With other words, if you ensure that you have a trained and competent people, you do not have to include every bit of information into your QMS and it can be excluded from the scope of the QMS.

But sum it up, yes it is balancing, Cheers!

 

[tori2432]

I just converted our document control system to paperless. I email out the document and the approver replys 'approved' then I save the approval in a folder. ALways have an electronic trail with rev, document number, date, changes and who approved it and when. Easy!

 

[Stijloor]

I just converted our document control system to paperless. I email out the document and the approver replys 'approved' then I save the approval in a folder. ALways have an electronic trail with rev, document number, date, changes and who approved it and when. Easy!

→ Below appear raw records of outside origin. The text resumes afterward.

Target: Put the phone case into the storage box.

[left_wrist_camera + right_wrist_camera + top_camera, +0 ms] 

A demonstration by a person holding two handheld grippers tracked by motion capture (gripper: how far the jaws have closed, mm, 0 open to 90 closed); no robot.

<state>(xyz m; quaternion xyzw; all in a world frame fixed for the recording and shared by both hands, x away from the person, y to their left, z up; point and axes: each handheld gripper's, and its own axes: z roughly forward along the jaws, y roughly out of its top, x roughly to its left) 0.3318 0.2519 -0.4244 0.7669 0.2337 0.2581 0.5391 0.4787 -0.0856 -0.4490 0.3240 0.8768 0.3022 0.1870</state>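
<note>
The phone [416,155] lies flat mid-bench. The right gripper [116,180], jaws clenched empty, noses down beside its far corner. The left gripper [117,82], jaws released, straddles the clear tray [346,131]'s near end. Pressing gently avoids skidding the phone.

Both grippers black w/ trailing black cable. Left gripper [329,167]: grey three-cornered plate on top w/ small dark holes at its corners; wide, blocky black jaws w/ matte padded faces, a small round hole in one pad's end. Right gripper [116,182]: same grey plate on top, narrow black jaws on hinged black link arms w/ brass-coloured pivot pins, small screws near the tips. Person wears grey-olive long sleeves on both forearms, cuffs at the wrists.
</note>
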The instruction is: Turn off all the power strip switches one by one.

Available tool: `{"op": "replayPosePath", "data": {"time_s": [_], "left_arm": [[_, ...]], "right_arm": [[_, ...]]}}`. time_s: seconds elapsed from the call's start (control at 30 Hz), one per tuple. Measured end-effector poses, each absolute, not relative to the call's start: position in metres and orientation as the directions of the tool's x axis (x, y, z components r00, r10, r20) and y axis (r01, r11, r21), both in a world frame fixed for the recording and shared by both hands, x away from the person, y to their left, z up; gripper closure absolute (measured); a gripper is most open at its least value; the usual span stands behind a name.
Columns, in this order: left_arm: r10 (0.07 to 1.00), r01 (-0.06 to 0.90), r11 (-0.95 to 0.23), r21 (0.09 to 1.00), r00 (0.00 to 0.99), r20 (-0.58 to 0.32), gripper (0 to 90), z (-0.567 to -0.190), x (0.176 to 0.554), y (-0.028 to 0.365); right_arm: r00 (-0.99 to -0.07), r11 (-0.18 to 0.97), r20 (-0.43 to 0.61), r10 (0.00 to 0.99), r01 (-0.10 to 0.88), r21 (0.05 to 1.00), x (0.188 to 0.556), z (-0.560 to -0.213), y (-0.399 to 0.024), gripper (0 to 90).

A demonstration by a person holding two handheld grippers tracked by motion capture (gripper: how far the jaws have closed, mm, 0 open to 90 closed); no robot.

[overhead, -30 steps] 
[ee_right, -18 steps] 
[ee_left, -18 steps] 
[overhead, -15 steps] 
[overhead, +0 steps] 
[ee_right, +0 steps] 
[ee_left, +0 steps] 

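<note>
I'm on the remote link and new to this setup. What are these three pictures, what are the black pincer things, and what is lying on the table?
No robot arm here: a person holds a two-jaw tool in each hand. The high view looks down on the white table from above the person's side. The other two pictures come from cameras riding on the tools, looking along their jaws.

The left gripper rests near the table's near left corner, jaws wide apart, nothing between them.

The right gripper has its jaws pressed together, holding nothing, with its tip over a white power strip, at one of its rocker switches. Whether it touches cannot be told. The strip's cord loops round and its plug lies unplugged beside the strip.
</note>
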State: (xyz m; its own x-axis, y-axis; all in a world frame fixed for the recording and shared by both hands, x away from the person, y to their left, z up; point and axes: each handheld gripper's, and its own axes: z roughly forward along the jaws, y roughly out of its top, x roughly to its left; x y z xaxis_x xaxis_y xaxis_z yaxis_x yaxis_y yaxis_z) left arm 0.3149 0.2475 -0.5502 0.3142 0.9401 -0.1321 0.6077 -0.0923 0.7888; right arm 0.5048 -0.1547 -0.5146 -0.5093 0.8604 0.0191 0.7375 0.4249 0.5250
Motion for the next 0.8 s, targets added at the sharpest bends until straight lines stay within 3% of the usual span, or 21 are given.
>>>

Yep! Simple and user-friendly!

Too many "quality" management systems are bureaucratic...

Stijloor.

 

[sagai]

Cost a bit, but at least one company was saved

 

[dsanabria]

I am putting our ISO 9001 & 14001 combined system into electronic format and doing away with printed manuals at our 30 Branch locations.

I am not clear on how my Document Control procedure should address this. Can anyone offer up a copy of a Document Control procedure for their electronic manual I can use as a starting point.

My main concerns are a document approval process since nothing will bear signatures.

Many Thanks,

Don't forget this one:


"g) to prevent the unintended use of obsolete documents, and to apply suitable identification to them if they are retained for any purpose."

 

[sagai]

what would you consider as okay to fulfill that? Cheers!

 

[Chance]

I am putting our ISO 9001 & 14001 combined system into electronic format and doing away with printed manuals at our 30 Branch locations.

I am not clear on how my Document Control procedure should address this. Can anyone offer up a copy of a Document Control procedure for their electronic manual I can use as a starting point.

My main concerns are a document approval process since nothing will bear signatures.

Many Thanks,

Just like many posters have mentioned, make it simple. Specify who has the authority to approve, and indicate how you control by saying that versions will change everythime there is a revision. Specify that you will summarize changes -wherever you want to and don't forget the approval date.
We utilize SharePoint for our approval process, and we activiate "Track Changes" during the review process. Then we create workflows for approval.

 

[tori2432]

For us, when a document is updated, the change is in blue and italicized. Simple and straightforward. OBS documents are in an OBS folder. I have a database with all the documents listed, rev date/level and if they are active or not.